** Opening Provided records block **
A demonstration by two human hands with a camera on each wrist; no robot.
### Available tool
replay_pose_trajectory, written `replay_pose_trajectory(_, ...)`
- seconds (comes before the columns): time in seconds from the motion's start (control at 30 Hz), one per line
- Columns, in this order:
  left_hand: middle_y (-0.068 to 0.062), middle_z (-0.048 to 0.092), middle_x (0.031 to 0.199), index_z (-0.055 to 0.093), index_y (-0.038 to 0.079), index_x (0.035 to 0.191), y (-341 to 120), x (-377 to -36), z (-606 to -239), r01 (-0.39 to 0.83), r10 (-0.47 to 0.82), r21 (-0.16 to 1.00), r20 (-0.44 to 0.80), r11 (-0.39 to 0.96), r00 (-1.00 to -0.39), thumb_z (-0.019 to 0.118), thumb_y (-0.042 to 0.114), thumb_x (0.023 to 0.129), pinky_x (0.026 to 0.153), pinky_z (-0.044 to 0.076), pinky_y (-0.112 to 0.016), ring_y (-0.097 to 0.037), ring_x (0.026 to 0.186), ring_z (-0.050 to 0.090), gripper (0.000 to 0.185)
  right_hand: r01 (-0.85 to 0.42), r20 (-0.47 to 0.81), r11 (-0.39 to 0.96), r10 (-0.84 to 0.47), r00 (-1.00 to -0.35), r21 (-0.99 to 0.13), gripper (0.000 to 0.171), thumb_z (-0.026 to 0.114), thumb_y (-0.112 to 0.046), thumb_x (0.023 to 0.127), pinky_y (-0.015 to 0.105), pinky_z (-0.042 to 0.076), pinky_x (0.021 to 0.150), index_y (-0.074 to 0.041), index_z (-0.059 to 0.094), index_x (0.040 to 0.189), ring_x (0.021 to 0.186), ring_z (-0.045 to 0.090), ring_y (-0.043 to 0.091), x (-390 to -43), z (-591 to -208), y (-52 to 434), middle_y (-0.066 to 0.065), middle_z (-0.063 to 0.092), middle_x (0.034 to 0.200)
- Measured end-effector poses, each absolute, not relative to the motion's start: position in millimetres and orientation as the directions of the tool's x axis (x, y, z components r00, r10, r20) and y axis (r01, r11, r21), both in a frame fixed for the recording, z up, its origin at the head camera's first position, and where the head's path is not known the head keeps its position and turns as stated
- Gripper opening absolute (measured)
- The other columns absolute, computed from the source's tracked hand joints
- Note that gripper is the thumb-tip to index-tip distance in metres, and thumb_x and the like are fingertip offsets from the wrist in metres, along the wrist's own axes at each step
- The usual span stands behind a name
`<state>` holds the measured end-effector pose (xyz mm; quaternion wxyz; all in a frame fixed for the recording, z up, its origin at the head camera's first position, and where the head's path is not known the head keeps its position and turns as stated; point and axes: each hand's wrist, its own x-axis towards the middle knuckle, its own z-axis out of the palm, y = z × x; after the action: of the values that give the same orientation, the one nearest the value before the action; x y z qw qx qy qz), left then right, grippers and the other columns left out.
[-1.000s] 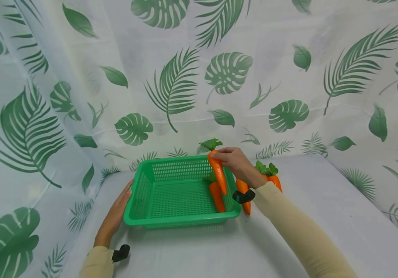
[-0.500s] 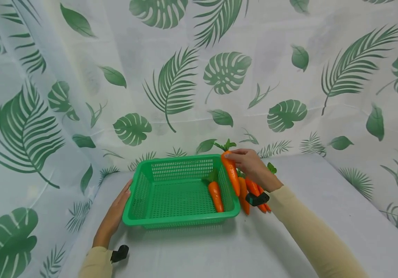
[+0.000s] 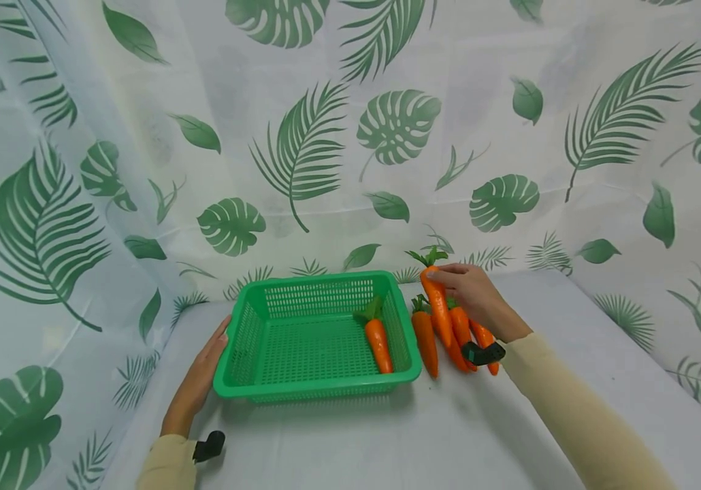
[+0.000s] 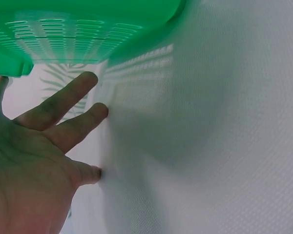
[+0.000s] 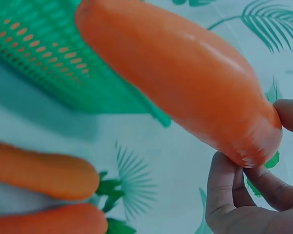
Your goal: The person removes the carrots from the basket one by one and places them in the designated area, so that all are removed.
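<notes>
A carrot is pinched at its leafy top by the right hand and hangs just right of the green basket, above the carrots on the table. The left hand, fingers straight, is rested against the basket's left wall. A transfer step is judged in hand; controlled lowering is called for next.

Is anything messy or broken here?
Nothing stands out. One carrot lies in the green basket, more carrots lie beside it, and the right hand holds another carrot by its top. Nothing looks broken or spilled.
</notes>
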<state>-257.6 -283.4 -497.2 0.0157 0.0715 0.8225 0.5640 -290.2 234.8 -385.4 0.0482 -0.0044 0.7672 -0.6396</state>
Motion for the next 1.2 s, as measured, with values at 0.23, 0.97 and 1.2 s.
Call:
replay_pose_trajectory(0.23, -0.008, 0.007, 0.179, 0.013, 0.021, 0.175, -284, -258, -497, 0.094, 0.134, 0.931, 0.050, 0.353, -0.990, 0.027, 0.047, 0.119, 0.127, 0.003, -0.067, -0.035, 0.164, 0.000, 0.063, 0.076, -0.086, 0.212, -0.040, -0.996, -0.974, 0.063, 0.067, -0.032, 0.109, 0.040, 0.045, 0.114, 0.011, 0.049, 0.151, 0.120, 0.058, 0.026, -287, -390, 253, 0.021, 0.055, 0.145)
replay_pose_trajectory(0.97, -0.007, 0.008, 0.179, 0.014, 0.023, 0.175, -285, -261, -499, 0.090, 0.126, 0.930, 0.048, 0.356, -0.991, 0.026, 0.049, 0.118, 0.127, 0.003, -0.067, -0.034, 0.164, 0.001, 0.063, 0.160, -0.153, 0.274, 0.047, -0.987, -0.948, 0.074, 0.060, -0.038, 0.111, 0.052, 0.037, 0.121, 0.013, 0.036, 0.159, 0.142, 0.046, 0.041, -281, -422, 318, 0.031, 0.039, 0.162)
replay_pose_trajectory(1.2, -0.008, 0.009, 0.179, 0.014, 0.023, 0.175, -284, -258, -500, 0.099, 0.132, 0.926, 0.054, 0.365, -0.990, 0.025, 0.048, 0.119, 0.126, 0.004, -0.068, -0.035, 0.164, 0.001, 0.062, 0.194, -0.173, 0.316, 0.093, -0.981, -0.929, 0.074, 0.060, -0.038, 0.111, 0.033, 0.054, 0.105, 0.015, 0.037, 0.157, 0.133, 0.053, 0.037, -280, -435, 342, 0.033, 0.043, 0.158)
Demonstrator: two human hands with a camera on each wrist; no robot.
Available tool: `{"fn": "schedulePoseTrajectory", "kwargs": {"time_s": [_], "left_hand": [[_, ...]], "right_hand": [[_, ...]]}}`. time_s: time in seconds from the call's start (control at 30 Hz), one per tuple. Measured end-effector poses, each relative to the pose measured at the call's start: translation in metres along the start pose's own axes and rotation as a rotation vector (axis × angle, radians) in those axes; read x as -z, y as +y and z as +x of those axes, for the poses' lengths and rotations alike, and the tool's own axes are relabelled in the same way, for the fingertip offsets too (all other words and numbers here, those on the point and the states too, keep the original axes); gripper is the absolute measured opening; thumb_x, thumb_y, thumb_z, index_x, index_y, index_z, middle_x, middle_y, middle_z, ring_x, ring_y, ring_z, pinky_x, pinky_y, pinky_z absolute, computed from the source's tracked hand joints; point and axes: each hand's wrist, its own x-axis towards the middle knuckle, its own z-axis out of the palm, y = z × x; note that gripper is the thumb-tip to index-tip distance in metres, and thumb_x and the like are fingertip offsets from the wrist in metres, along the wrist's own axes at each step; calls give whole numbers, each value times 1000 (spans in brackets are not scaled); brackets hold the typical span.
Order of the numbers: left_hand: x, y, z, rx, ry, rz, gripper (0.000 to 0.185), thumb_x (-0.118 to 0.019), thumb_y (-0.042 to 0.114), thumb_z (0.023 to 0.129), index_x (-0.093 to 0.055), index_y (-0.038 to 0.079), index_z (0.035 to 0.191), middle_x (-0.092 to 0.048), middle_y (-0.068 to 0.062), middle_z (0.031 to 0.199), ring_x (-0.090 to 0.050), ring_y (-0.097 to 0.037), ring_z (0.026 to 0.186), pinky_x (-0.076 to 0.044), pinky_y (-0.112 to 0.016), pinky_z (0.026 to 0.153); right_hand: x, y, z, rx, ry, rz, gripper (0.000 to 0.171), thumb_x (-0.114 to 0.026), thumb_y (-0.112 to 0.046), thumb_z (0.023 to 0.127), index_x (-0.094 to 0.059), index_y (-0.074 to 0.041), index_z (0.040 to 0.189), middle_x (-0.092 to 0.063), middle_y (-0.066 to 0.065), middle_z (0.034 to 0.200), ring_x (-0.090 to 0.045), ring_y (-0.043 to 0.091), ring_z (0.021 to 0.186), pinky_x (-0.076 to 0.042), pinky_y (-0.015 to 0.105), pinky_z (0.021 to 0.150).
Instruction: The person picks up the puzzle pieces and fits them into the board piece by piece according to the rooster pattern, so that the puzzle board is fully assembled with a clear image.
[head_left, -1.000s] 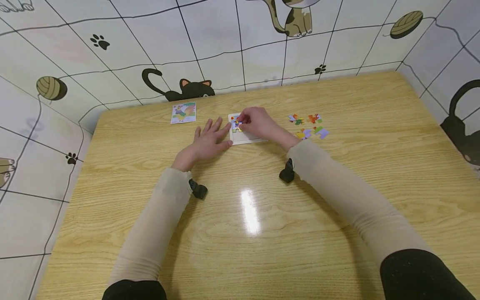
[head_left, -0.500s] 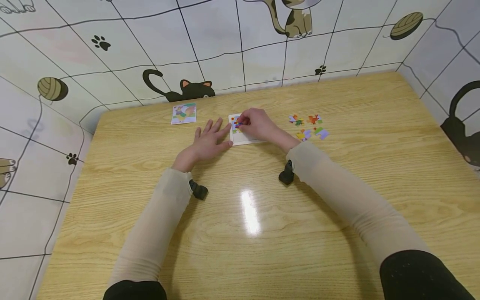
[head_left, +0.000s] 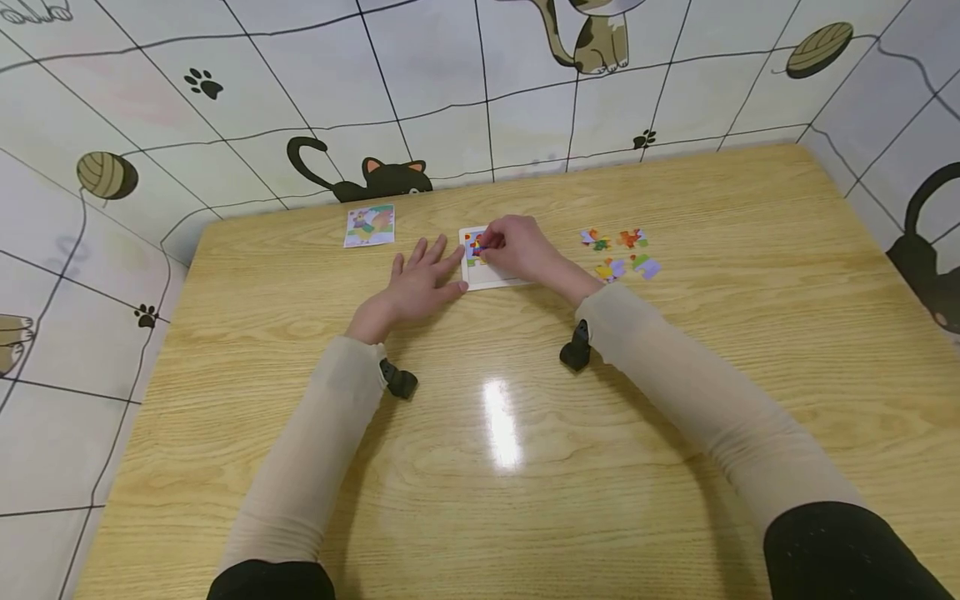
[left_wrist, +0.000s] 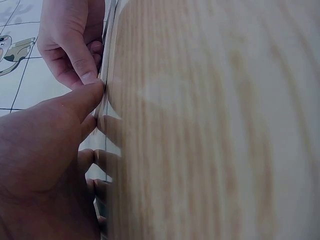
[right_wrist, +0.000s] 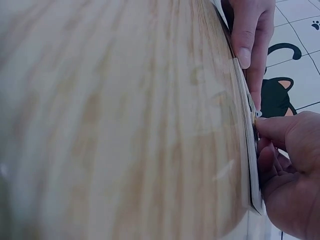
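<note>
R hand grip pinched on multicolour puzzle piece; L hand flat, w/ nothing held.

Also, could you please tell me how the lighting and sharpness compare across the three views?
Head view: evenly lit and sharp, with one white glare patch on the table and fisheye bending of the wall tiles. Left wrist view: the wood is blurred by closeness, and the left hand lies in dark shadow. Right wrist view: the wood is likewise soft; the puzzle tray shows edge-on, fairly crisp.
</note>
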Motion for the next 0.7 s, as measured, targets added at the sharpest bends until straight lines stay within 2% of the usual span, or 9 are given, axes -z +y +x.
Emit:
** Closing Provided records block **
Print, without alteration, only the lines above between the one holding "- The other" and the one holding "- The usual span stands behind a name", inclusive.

- The other columns absolute, computed from the source's tracked hand joints
- Note that gripper is the thumb-tip to index-tip distance in metres, and thumb_x and the like are fingertip offsets from the wrist in metres, along the wrist's own axes at each step
- The usual span stands behind a name

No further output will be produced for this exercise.